Cuando las minas cerraron, algunos fueron empleados en la construcción de la carretera que va de Jadraque a Hiendelaencina. Otros se fueron a Madrid y trabajaron en la construcción de la primera línea del Metro, argumento que ha servido al escritor guadalajareño Diego Bris para hilar su novela 'Metropolitano'. "Estamos hablando de población nómada y, por tanto, cuando dejaron de explotar la mina se fueron", puntualiza Angeles Layuno.
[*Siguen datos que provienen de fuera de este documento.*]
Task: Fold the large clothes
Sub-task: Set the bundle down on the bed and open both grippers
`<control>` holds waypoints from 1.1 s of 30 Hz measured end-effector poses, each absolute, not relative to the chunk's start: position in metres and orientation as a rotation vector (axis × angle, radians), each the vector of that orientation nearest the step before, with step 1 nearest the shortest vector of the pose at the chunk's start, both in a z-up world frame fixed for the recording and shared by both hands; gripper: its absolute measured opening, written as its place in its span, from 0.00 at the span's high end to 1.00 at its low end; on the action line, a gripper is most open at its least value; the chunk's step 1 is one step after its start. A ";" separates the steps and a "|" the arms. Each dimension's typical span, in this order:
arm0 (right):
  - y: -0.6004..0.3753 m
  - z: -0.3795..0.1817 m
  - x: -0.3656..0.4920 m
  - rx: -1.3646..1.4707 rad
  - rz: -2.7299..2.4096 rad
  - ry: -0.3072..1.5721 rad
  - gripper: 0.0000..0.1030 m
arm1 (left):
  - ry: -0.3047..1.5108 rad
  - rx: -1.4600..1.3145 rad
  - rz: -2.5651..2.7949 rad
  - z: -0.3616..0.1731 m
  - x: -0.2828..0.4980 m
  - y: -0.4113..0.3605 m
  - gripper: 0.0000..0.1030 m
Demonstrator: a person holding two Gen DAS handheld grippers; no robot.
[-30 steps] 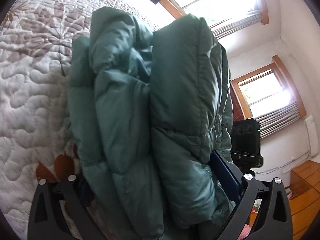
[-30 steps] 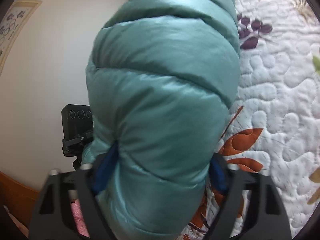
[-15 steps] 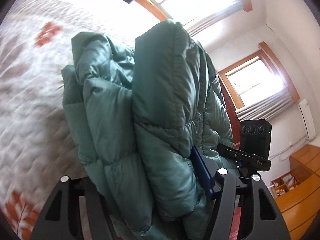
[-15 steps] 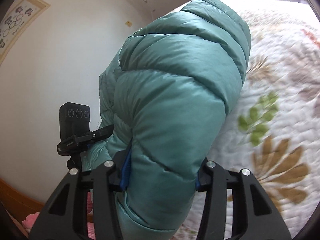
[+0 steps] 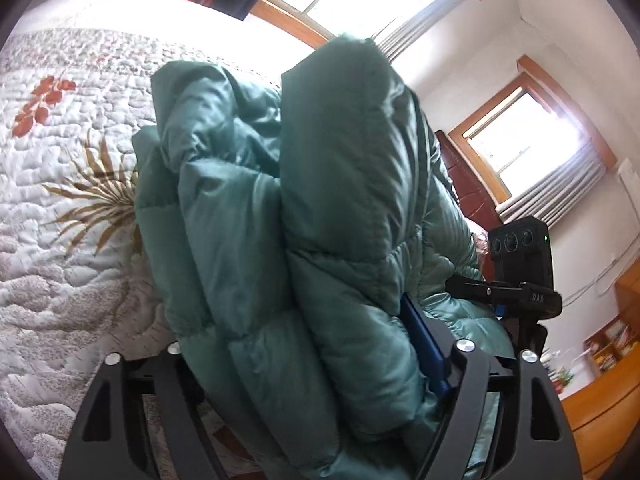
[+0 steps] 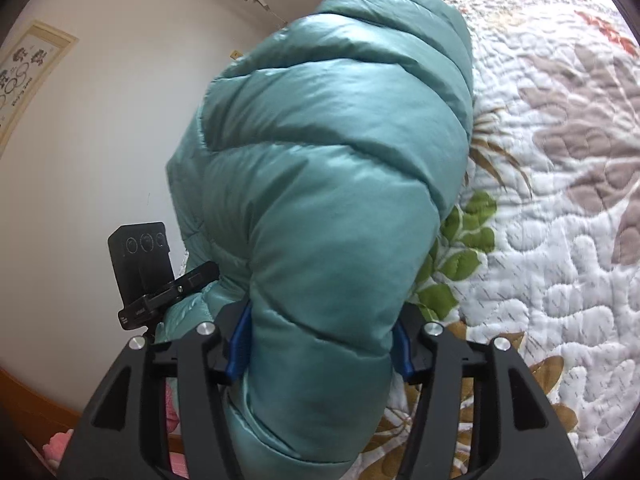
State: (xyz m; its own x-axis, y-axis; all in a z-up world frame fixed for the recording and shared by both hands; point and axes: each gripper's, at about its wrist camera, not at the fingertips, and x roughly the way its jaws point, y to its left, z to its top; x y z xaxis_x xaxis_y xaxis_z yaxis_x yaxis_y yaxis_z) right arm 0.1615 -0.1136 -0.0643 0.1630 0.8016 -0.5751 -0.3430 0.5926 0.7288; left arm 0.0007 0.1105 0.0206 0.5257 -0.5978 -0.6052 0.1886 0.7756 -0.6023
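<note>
One teal puffer jacket (image 5: 320, 208), two grippers. The left gripper (image 5: 308, 364) has its jaws clamped on a thick bunch of quilted folds; the right gripper (image 6: 320, 344) pinches another glossy, puffy section. The jacket is held above the bed's floral quilt (image 6: 560, 208), possibly brushing it.
</note>
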 end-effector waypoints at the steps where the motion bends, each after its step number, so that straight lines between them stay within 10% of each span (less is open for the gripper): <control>1: -0.114 -0.066 0.163 0.502 0.865 1.136 0.45 | 0.902 -0.504 -0.490 0.021 -0.001 0.103 0.20; 8: -0.133 -0.052 0.166 0.396 0.738 1.104 0.25 | 0.883 -0.427 -0.403 0.039 -0.031 0.093 0.18; 24: -0.111 0.039 0.077 0.167 0.659 0.979 0.43 | 0.822 -0.373 -0.404 0.099 -0.122 0.075 0.17; 33: -0.083 0.022 0.064 0.120 0.673 1.037 0.43 | 0.983 -0.348 -0.383 0.057 -0.117 0.070 0.45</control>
Se marcharon, sí, pero dejaron atrás todo un patrimonio. Las minas de La Fuerza, una de las más antiguas de Hiendelaencina, donde la extracción se hacía con animal de carga; la de Santa Teresa, actualmente en estado precario pero con posibilidades de recuperación ya que se pueden seguir los procesos de producción; la de San Carlos, la más vandalizada... Y más nombres: Santa Cecilia, La Fortuna, La Suerte, la Verdad de los Artistas, La Perla, El Relámpago, la Tempestad, La Vascongada, El Tiburón, La Bodera, La Carolina... Todas esas minas fueron modelando la comarca del Alto Rey, pero también un paisaje que creció al antojo de un filón de plata. Dos siglos después, los actuales vecinos de Hiendelaencina, pueblo al que muchos todavía se refieren como Las Minas, se resisten a perder del todo ese pasado, a resignarse a olvidar sin más. Están convencidos de que en ese patrimonio, hay memoria y, sobre todo, aún se esconde un 'filón rico' por explotar.